Sue Wieber Nourse Hand-Netting Terrapins in the Run
Sue found the male terrapin, lazing motionless on the bottom. it was the first time we had captured this male that measured 12 centimeters long and weighed a little under 300 grams; that is, about 3/4 the linear length and 1/3 the mass of the female.
Foul Weather Approaches the Outer Cape
With a meteorological depression heading for the Great White North tomorrow and Saturday forecast to pound the Outer Cape with rain and wind and cold, chances are that this adorable couple will be the last adult terrapins we will capture until field season returns in late April. If history repeats, we will see a few more nests emerge until mid-October, and occasionally we will be confronted in the fall or in very early spring with a cold-stunned adult that didn’t find a particularly safe brumation site.

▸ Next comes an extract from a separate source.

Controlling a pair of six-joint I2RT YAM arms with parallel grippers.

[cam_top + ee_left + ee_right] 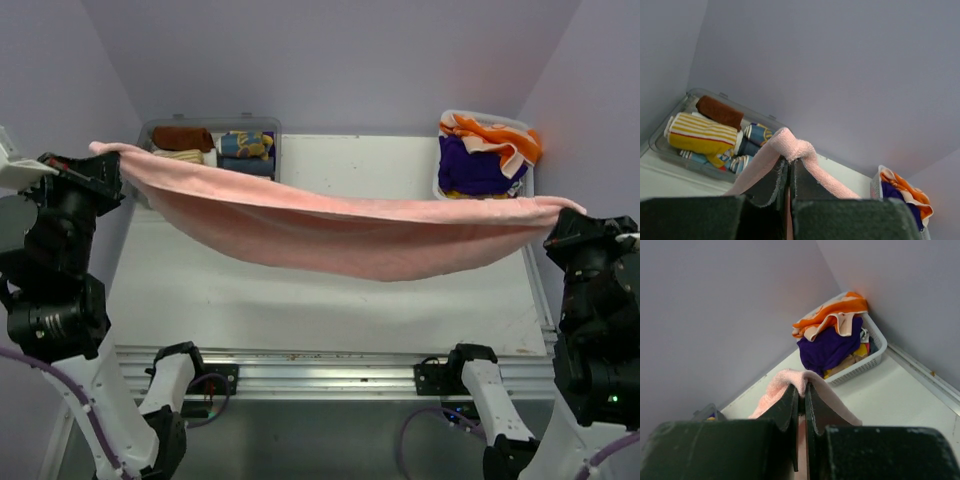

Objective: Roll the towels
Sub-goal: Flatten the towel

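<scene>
Left gripper (pixel 789 165) jaws are closed to a thin slit, clamping one corner of the pink towel (pixel 340 235), and right gripper (pixel 801 392) jaws pinch the opposite corner alike. Towel hangs stretched between them above the table (pixel 300 310), sagging at mid-span. Judged step: spreading before rolling; the next move calls for lowering both arms evenly to lay it flat on the table, without wrinkles.
</scene>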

For our active collection program, though, the gavel has sounded for the 2008 field season.
Young Herpetologist Meets Her First Terrapin Hatchling
The most sacred duty of any naturalist, especially one with thinning silver locks, involves sharing the experience of Nature and recruiting successors among the next generation to continue the critical mission of observation, documentation and conservation. While my colleagues and I employ undergraduate and graduate interns each season to “learn the trade” of field science, our special joy comes from opportunites to engage with the youngest scientists, those for whom an adventure in the wild becomes a transformational experience that may change the course of their lives and the future of our world.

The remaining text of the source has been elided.